Begin at the line containing "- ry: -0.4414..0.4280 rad" in the entries below and end at the line containing "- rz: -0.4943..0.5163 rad"; transcribe that range exactly and nothing outside it.

------------------------------

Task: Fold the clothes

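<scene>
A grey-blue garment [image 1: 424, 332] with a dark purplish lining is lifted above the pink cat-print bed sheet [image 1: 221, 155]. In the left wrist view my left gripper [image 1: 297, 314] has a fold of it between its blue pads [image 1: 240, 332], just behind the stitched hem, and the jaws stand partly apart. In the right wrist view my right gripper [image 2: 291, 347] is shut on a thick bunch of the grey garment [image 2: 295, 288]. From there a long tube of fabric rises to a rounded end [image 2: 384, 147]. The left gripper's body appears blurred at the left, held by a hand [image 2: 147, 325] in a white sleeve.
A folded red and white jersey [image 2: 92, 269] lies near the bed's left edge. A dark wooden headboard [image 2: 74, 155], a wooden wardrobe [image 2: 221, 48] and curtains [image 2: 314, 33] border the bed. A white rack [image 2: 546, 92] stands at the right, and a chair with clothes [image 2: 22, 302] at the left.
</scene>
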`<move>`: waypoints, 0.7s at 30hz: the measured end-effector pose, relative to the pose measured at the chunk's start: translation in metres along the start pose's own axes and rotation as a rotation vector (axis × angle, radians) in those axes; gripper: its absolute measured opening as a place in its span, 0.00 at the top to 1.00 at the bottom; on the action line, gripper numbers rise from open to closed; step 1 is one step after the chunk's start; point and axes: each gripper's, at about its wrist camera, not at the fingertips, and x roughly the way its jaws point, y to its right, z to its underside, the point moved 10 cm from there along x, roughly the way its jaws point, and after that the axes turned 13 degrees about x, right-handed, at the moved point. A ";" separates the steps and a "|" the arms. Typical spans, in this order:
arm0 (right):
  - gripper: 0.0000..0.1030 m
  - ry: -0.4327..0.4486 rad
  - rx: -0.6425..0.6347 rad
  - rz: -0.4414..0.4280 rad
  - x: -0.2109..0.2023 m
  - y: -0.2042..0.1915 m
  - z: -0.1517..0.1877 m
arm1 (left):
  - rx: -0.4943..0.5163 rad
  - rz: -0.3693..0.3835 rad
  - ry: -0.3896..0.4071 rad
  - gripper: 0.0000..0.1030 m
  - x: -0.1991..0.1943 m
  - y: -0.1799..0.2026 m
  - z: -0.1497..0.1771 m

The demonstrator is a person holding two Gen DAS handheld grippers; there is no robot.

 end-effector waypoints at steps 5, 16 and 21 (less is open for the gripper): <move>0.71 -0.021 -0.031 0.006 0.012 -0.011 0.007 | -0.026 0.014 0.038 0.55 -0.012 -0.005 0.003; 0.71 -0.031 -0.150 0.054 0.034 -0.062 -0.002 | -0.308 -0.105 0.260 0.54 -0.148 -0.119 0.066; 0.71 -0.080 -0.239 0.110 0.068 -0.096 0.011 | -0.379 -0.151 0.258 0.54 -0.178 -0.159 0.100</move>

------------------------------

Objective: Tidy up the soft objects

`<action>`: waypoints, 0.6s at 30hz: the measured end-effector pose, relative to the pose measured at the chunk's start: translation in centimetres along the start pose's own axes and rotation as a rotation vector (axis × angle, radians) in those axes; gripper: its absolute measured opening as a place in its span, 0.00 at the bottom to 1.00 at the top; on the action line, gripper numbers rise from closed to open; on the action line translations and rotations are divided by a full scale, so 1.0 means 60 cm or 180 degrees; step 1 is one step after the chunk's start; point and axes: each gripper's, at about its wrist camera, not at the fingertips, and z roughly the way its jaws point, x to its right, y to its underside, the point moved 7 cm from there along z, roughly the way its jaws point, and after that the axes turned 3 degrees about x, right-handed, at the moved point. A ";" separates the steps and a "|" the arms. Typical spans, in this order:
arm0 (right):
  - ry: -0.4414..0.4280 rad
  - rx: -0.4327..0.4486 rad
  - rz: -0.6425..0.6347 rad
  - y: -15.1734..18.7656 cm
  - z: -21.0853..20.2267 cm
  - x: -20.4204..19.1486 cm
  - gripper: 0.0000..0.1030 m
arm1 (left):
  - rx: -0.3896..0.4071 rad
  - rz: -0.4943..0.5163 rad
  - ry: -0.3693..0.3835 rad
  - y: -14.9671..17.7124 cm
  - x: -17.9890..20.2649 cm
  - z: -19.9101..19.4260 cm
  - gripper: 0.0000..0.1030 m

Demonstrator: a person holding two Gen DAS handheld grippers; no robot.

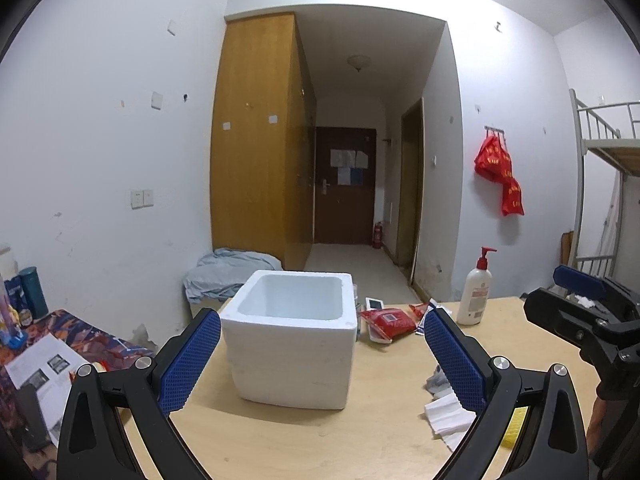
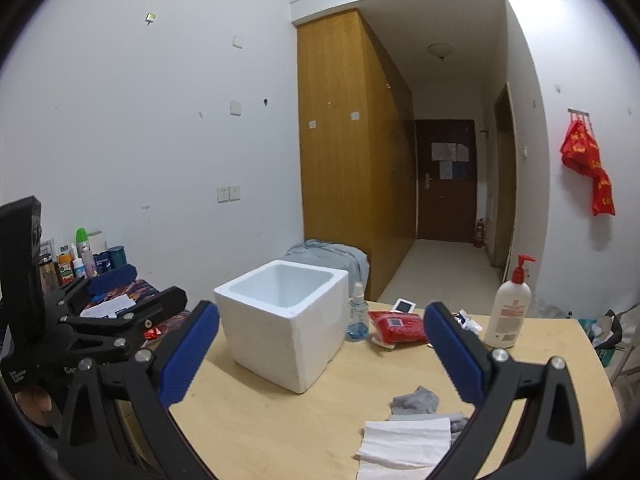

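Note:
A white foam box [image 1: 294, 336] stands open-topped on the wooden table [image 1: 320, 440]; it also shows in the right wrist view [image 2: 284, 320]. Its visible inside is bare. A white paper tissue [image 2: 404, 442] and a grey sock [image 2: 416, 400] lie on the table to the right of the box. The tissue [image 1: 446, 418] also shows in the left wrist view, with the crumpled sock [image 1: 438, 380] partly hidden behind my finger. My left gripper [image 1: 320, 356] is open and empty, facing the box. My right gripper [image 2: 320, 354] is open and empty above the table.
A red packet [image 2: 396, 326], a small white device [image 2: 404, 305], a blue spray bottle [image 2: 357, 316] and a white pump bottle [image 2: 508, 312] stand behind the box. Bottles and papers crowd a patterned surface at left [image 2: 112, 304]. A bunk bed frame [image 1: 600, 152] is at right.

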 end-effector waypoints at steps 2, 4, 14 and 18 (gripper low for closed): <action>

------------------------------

WRITTEN RESPONSE |
  - ry: -0.4414..0.4280 rad
  - rx: -0.4327..0.4486 rad
  - rz: -0.6425..0.6347 rad
  - y: -15.1734..18.7656 cm
  - z: -21.0853..20.2267 cm
  - x: -20.4204..19.1486 cm
  - gripper: 0.0000..0.1030 m
arm1 (left):
  - rx: -0.3896..0.4071 rad
  - rz: -0.4943..0.5163 rad

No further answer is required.